Dataset extract:
------------------------------
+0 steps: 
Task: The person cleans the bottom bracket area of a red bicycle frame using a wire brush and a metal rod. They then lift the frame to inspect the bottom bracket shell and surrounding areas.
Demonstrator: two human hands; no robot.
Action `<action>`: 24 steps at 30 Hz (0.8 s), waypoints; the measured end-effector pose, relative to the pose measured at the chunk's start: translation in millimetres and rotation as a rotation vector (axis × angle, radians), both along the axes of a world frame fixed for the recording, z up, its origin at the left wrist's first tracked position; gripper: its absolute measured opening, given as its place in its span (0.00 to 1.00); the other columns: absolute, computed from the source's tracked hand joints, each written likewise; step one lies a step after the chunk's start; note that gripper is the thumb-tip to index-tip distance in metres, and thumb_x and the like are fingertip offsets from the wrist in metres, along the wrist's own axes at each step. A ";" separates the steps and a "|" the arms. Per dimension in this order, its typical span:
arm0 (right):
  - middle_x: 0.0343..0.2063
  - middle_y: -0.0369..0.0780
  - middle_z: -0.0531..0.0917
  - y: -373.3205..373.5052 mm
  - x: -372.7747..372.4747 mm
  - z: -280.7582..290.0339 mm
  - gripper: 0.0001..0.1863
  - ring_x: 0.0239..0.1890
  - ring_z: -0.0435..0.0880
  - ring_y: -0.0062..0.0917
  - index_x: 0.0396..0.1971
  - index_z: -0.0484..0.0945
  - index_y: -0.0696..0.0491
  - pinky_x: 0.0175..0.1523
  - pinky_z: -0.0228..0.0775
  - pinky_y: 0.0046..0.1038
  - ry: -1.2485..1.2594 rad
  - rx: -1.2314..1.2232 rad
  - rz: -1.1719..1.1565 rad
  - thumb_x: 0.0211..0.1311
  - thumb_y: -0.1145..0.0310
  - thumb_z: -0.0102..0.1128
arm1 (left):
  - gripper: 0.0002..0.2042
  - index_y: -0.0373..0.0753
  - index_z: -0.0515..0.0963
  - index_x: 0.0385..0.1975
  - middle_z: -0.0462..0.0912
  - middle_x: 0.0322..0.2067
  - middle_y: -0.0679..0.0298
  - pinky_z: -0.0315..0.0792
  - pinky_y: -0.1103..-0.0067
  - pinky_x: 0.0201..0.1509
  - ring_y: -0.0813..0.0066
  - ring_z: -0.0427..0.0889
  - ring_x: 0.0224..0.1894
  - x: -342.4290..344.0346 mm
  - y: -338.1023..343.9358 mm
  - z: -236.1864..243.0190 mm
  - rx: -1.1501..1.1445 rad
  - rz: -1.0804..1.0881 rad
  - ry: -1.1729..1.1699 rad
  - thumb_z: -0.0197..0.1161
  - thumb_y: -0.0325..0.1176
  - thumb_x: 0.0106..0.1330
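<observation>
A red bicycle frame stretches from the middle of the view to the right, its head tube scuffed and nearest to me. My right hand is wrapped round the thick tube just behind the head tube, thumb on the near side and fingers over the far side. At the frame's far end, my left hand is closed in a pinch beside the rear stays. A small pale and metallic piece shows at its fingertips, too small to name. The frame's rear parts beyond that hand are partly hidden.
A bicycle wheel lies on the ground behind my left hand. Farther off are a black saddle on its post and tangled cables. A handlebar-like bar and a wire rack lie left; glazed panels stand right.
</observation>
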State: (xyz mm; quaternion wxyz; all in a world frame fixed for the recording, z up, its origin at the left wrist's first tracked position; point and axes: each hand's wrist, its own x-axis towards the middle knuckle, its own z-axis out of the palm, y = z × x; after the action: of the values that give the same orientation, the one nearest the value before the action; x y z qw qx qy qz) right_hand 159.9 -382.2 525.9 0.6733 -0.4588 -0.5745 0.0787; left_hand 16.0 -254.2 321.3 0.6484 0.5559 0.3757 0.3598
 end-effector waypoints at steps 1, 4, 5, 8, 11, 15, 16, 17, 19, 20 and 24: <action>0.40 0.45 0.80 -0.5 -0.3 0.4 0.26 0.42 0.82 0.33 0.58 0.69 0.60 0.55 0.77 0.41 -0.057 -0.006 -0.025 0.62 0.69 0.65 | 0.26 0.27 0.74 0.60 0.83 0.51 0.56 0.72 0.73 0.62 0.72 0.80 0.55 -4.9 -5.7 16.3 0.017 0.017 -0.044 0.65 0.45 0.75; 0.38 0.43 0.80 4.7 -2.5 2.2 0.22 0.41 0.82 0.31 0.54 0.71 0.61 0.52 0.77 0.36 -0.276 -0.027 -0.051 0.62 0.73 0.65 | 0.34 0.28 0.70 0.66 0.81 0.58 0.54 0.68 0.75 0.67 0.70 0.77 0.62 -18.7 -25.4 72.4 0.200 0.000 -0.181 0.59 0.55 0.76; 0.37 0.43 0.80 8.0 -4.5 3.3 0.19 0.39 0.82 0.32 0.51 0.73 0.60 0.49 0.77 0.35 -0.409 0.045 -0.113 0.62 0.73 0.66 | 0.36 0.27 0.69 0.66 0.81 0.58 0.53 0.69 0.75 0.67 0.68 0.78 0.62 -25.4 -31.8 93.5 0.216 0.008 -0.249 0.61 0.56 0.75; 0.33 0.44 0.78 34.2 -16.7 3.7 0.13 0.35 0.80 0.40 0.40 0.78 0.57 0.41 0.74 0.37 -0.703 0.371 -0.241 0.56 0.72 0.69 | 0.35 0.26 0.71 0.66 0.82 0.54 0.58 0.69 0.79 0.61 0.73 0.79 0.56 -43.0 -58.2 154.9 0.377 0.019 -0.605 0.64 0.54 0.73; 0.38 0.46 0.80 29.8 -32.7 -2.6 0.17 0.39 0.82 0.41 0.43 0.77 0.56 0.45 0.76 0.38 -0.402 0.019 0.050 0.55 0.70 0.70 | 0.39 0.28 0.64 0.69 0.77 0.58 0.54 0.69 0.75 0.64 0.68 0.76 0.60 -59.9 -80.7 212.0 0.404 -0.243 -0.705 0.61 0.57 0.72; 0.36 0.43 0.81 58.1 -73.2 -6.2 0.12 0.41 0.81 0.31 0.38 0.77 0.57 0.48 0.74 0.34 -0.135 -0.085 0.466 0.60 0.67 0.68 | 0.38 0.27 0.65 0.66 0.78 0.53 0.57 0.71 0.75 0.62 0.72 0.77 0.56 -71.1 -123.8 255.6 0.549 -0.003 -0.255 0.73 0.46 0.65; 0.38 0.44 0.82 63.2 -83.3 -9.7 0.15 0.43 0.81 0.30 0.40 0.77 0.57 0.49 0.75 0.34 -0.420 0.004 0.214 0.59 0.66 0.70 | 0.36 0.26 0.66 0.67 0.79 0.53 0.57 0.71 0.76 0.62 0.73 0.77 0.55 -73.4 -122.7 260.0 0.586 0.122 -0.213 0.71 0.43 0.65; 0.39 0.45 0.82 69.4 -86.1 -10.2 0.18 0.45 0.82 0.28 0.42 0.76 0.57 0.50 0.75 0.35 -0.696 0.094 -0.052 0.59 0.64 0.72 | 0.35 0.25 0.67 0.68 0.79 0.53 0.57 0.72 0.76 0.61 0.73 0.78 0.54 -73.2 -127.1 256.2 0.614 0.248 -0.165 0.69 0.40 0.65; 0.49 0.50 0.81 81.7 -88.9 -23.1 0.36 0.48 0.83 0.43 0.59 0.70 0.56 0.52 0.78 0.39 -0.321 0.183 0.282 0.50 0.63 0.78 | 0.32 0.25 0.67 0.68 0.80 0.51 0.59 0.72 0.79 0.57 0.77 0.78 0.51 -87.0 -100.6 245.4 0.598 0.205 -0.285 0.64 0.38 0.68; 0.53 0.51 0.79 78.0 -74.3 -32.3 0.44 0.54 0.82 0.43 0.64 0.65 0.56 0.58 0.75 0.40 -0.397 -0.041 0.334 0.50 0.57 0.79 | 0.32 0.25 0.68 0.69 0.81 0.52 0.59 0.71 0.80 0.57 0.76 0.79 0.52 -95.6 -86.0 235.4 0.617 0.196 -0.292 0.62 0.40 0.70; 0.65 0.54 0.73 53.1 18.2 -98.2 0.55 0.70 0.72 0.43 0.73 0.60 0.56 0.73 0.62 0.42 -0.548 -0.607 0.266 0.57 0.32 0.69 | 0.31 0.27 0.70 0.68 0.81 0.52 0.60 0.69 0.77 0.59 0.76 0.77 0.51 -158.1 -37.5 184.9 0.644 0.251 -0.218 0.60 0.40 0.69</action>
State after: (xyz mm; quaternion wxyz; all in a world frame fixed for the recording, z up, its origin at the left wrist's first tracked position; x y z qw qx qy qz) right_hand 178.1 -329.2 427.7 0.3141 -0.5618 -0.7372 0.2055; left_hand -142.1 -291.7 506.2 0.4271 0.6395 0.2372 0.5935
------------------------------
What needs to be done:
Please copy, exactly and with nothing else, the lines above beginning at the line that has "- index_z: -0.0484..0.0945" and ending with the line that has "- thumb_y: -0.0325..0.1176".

Answer box:
  - index_z: -0.0484..0.0945
  - index_y: -0.0696..0.0491
  - pinky_x: 0.0175..0.1523
  - pinky_z: -0.0228..0.0775
  - pinky_y: 0.0046..0.1038
  - ry: -1.2485..1.2594 rad
  - rx: -1.2314..1.2232 rad
  - rz: -1.1719..1.1565 rad
  - thumb_x: 0.0211..0.1311
  - thumb_y: -0.1145..0.0310
  - thumb_z: -0.0102..0.1128
arm1 (left):
  - gripper: 0.0002..0.2042
  - index_y: -0.0373..0.0753
  - index_z: -0.0515..0.0963
  - index_x: 0.0385..0.1975
  - middle_z: -0.0462..0.0912
  - middle_x: 0.0322..0.2067
  - middle_y: -0.0679..0.0298
  - pinky_z: -0.0315..0.0792
  - pinky_y: -0.1103..-0.0067
  - pinky_x: 0.0201..0.1509
  - ring_y: -0.0813..0.0066
  - ring_z: -0.0427..0.0889
  - ring_x: 0.0224..0.1894
  - x: -342.4290..344.0346 mm
  - y: -338.1023..343.9358 mm
  - z: -236.1864..243.0190 mm
  - rx: -1.1501..1.1445 rad
  - rz: -1.0804..1.0881 rad
  - ry: -1.1729..1.1699 rad
  - thumb_z: -0.0197..0.1161
  - thumb_y: -0.0325..0.1176

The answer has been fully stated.